The records of the department indicate that Mississippi Choctaw claimants to Choctaw enrollment and allotment were, to an unusual extent, the victims of numerous extortionate contracts and the correspondence and reports also indicate that in many cases the contracts were obtained through misrepresentation as to the facts and that in some cases the contracts were obtained from Indians who were led to believe that the persons obtaining the contracts were Government agents.

Relative to the particular claims against the Mississippi Choctaws of Messrs. William N. Vernon, J. S. Bounds, Chester Howe, James E. Arnold, and other intervenors in the above-mentioned Winton suit, reference is herein made to the Court of Claims' above-mentioned opinion of May 29, 1916, in the Winton case, and to the court's finding of the same date as to the facts relative to the claims of the intervenors in that case.

In view of the above and of the findings of fact and decision of the Court of Claims and of the decision of the Supreme Court of the United States in the Winton case adverse to the claims of the intervenors in said case, I do not believe that the proposed legislation should be favorably considered. The enactment of S. 2134 is not recommended.

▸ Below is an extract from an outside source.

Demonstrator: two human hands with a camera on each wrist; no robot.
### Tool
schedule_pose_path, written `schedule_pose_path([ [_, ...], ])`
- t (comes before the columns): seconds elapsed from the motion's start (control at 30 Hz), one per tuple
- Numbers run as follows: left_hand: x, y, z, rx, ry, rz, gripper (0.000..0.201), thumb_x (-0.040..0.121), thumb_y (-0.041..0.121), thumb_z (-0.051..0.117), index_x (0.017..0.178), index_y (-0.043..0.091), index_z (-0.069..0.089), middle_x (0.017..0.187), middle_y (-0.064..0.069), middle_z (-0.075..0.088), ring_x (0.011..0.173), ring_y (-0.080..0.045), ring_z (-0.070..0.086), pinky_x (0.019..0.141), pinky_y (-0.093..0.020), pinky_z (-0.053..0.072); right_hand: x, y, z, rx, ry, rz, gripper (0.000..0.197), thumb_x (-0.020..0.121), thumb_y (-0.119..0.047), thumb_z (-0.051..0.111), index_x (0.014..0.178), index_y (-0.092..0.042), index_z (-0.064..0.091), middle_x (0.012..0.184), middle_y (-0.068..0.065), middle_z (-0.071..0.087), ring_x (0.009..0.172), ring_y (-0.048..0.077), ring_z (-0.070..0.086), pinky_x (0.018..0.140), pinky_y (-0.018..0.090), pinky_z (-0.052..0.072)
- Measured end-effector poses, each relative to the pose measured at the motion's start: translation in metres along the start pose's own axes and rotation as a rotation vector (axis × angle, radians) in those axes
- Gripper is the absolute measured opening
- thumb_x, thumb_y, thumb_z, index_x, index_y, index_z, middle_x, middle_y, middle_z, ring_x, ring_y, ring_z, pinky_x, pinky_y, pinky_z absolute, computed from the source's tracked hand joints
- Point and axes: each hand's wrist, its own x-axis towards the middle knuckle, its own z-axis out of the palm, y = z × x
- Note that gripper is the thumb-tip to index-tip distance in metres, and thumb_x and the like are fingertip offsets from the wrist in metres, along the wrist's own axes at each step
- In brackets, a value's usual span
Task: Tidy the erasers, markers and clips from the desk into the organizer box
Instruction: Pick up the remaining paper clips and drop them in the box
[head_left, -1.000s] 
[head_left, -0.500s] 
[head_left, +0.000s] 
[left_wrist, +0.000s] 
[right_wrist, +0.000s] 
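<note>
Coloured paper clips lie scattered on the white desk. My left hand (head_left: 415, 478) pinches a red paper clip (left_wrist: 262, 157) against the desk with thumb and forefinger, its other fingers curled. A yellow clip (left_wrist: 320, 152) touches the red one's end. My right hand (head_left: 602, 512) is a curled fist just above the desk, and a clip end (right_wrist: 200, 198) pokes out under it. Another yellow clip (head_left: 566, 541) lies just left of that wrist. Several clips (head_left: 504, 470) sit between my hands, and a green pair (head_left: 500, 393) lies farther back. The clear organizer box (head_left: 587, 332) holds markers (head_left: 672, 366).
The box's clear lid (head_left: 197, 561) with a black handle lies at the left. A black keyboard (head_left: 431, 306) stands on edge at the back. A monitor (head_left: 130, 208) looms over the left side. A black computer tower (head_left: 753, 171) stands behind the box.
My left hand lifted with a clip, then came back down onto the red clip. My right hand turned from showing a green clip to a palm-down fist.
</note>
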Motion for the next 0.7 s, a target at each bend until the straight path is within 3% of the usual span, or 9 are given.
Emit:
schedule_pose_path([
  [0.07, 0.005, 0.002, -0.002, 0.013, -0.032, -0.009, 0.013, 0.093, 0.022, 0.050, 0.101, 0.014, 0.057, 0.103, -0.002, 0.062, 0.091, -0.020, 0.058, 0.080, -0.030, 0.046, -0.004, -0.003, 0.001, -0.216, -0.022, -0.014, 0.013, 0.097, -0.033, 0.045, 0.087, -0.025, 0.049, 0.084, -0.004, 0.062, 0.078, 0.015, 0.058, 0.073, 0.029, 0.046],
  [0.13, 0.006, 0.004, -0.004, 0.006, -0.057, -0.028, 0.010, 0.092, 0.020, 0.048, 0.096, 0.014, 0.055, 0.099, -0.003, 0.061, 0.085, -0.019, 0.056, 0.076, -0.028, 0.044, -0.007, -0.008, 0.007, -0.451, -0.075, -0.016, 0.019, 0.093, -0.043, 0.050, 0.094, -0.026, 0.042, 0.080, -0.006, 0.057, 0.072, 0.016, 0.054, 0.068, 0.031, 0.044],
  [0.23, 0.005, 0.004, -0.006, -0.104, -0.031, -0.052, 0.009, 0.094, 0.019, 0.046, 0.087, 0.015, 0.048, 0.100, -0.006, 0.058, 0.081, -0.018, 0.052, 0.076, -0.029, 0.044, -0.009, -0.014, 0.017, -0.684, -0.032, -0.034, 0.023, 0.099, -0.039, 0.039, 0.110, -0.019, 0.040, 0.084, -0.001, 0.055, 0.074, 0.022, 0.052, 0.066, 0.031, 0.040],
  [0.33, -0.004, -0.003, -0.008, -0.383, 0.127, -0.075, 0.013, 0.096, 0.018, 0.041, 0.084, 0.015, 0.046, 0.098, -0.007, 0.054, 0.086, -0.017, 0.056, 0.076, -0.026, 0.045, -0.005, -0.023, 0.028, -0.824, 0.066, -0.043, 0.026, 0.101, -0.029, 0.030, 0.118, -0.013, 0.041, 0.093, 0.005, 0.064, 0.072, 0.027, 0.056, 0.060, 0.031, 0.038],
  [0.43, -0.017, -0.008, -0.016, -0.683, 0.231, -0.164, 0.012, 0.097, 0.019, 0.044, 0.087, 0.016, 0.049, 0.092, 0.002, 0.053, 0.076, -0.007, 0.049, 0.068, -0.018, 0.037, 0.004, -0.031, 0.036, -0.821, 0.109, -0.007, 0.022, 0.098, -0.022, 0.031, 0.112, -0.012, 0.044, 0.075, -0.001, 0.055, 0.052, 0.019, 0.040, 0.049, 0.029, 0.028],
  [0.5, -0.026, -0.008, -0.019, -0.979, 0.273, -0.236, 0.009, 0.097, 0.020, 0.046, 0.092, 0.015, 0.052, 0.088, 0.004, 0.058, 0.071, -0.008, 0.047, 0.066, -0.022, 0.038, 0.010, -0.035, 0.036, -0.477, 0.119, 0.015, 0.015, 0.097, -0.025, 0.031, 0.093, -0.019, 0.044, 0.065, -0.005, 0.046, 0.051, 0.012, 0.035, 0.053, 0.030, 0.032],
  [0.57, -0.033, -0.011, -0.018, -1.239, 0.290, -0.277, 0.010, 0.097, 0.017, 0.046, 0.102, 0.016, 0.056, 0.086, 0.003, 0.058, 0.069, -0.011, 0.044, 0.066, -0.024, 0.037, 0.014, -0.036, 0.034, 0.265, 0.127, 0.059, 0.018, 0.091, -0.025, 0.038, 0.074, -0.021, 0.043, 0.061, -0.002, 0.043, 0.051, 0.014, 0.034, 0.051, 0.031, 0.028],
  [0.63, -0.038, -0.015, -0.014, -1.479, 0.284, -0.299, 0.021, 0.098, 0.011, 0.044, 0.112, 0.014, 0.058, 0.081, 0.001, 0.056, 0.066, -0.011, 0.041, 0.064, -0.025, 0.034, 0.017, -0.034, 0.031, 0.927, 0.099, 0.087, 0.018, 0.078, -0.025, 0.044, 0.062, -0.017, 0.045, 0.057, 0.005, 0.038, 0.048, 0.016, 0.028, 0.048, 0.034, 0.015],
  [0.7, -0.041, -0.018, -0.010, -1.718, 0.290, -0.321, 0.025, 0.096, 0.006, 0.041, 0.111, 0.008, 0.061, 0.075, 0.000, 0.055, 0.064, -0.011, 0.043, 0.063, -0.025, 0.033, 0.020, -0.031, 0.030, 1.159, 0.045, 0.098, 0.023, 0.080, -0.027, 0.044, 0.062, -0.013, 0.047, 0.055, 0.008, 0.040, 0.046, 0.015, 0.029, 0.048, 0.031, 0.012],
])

C. J. Rhoads, Commissioner. It is believed by the committee that the criticism made by the Court of Claims which is referred to in the above memorandum applies only to part of the claimants, and that some thereof have a just and proper claim, the amount of which can not be readily determined by the committee. A bill for the same general purpose as S. 2134 was introduced in the first session of the Seventieth Congress, and was considered by the Committee on Indian Affairs and by a subcommittee thereof. That bill, S. 1189 of said Congress, conferred upon the Court of Claims jurisdiction to determine the controverted facts surrounding the claims. This course was deemed objectionable by the committee, as the Indians were not able to make adequate defense on their own behalf, and the committee considered it unwis: and unjust to have them brought by force of an act of Congress to the Court of Claims for the litigation of these controversies. S. 2134 does not require appearance by the Indian in the Court of Claims. As a substitute procedure it requires examination by the Secretary of the Interior with the direction to report the results of the examination to Congress. A further distinction is that the former bill would have resulted in payment out of the property of the Indians. S. 2134 will merely result in a report back to Congress, leaving to the latter body the responsibility of determining how the claim shall be ultimately paid. It is assumed they will be paid by an appropriation from the Treasury of the United States.

NECESSITY FOR THE BILL

Without reciting in detail the history of the Mississippi Choctaws, it will suffice to say that the United States was under treaty obligation to move these Indians to the Choctaw Nation. Part thereof were moved, but many hundreds were permitted to remain in Mississippi. They were without funds and were unable to take advantage of their right for enrollment in the Choctaw Nation, Certain individuals, including the claimants, who were intervenors in the litigation referred to in the bill as amended by the committee, took up the obligation of the United States Government. Their claim, therefore, ought not be paid by the Indians but equitably ought to be met by the United States.

AMENDMENTS PROPOSED BY THE COMMITTEE

The chief purpose and effect of the amendments suggested by the committee is to avoid delegating judicial power to the Secretary of the Interior and to provide the means whereby Congress may ultimately make determination as to the solution of this problem. Such determination can not well be made without considerable investigation. The amended bill will provide the necessary investigation and the committee feels sure that when the facts have been fully developed it will be possible for Congress to provide necessary relief and to do so without injustice to the Indian.